Exercise requirements: Below are the records. Retype exactly the lines between the lines holding "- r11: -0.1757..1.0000" and "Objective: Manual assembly", inclusive.

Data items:
*** Block opens ***

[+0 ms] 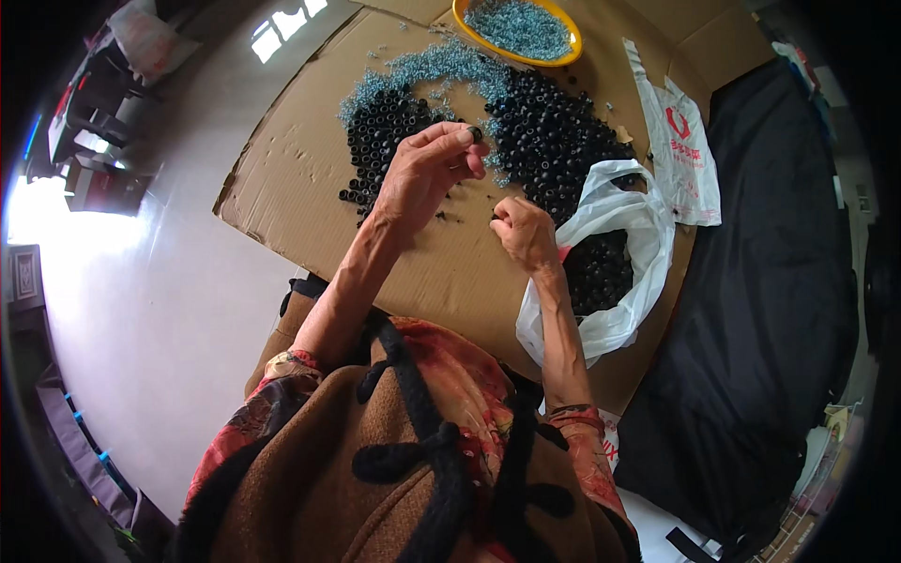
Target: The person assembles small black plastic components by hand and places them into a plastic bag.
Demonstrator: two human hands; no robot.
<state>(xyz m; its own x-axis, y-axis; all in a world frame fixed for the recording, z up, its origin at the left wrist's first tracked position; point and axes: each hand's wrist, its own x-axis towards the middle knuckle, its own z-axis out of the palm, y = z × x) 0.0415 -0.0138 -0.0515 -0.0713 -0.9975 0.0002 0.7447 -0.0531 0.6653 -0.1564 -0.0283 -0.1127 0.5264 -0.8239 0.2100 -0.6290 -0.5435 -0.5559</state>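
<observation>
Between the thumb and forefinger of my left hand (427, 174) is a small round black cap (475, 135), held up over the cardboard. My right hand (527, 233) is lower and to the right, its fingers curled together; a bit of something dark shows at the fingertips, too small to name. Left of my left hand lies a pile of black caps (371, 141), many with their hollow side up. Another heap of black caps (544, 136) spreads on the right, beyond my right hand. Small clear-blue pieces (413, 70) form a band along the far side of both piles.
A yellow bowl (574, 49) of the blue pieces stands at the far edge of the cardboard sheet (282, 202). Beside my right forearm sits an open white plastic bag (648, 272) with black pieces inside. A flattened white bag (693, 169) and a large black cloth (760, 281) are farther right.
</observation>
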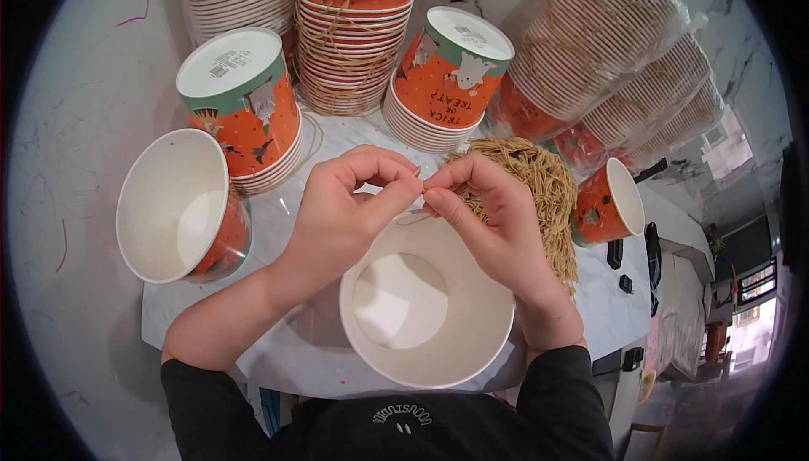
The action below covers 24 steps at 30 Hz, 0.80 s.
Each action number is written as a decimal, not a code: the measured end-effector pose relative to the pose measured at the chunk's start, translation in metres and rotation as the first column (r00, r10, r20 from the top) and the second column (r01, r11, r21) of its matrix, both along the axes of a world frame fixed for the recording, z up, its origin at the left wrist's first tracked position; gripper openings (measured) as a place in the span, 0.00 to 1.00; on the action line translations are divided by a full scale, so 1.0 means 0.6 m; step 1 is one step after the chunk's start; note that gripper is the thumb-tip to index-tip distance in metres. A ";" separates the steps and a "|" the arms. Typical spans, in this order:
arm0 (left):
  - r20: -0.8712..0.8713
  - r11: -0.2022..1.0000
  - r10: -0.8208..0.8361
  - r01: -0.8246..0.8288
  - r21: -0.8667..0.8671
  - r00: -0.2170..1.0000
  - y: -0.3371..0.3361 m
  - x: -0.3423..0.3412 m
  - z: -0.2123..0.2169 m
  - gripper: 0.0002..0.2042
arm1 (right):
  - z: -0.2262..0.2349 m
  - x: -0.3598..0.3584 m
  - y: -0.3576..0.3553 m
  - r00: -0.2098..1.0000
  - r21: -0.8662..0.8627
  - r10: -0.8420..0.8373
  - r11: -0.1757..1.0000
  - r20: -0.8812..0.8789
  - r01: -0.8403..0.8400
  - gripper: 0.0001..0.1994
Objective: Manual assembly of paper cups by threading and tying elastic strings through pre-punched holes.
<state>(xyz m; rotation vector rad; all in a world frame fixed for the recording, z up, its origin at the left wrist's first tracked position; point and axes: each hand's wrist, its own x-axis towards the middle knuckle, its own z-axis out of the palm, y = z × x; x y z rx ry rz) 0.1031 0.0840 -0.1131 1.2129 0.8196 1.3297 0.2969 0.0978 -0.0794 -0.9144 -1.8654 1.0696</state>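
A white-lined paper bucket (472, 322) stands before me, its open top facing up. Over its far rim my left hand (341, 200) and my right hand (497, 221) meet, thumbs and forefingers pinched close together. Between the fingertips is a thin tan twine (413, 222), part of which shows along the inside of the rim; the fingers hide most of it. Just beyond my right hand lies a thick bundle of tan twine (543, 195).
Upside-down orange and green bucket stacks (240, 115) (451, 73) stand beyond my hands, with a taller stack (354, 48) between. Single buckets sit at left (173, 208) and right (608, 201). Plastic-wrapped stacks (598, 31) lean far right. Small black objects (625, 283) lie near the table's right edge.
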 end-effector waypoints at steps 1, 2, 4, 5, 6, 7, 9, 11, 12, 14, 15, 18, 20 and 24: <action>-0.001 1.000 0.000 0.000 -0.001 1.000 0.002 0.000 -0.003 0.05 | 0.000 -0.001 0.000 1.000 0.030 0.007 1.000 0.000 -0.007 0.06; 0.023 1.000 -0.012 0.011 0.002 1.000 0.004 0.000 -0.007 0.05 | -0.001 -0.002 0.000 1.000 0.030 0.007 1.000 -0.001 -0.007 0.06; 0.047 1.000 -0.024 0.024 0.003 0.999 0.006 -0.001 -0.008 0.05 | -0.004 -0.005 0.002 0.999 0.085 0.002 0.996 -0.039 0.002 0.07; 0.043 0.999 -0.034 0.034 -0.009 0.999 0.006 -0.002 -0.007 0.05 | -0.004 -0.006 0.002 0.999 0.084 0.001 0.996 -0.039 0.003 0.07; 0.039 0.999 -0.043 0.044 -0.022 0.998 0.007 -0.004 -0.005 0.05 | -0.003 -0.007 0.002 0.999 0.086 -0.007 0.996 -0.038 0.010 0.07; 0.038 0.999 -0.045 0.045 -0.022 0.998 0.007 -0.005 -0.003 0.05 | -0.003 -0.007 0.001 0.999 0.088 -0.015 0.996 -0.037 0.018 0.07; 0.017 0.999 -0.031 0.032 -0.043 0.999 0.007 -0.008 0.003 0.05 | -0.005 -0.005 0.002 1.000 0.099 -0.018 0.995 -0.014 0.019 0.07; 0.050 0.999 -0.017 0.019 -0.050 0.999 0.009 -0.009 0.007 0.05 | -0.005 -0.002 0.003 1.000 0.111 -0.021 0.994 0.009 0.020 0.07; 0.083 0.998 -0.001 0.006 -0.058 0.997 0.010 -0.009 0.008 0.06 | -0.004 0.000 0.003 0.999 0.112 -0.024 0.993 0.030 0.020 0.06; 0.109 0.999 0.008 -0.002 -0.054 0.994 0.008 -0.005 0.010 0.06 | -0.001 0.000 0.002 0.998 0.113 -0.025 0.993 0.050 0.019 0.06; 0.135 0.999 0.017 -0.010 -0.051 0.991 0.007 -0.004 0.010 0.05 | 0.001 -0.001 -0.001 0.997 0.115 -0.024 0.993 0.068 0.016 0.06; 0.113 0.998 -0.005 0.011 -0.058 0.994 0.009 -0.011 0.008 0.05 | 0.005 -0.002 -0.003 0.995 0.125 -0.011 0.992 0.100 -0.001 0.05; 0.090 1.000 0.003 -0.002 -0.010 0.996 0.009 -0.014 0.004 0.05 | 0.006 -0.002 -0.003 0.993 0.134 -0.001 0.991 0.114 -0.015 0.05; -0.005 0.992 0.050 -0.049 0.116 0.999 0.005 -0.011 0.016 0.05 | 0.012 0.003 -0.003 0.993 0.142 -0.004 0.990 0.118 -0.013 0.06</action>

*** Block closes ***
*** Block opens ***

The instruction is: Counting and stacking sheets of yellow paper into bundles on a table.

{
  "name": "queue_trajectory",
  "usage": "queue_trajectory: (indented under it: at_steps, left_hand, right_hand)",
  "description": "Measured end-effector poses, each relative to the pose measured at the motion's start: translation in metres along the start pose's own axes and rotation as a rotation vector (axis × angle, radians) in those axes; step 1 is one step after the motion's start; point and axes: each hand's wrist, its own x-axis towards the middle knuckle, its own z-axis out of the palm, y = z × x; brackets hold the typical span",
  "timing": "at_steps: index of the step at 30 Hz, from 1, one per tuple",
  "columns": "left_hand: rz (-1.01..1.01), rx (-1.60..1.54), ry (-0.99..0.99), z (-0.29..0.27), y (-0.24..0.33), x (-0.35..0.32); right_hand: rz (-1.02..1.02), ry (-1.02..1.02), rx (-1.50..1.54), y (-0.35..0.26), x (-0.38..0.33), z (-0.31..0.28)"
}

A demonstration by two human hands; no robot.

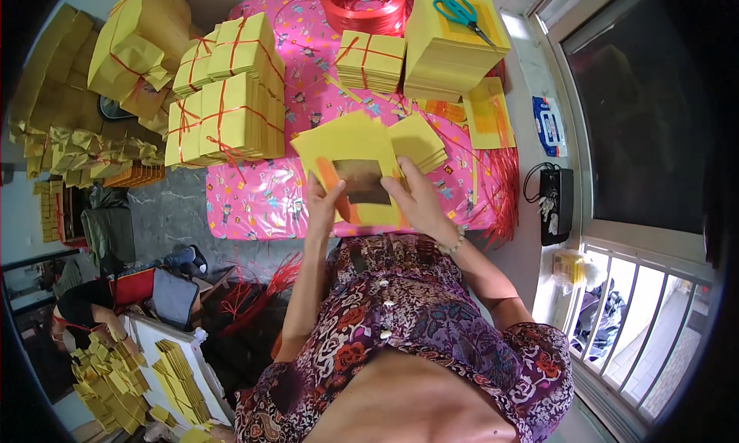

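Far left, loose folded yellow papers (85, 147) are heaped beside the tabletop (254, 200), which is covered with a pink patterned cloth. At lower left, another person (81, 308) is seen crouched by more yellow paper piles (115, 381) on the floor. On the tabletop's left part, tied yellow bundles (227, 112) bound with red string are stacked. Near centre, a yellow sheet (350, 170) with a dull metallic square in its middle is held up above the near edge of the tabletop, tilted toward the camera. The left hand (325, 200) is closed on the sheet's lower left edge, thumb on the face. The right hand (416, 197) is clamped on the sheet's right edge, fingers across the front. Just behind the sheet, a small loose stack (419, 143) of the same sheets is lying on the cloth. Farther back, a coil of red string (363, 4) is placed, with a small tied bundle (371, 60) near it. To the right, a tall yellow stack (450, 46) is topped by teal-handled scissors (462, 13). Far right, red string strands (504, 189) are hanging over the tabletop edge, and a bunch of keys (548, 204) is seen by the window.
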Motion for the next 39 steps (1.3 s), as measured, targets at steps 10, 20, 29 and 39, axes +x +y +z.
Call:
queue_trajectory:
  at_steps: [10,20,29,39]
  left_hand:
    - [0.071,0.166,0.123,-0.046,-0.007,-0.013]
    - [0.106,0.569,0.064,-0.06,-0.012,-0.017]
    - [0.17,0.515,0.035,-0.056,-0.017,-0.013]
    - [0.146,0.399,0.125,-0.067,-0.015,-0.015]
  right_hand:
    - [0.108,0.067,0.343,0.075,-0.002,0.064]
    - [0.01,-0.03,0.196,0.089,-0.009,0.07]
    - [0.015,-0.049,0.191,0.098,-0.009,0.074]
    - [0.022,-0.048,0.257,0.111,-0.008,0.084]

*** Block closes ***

Answer for this exercise:
  - r11: -0.1757..1.0000
  - r20: -0.8812..0.8789
  - r01: -0.8403..0.8400
  - gripper: 0.0001..0.1994
Objective: Manual assembly of paper cups by threading and tying elastic strings through pre-punched holes.

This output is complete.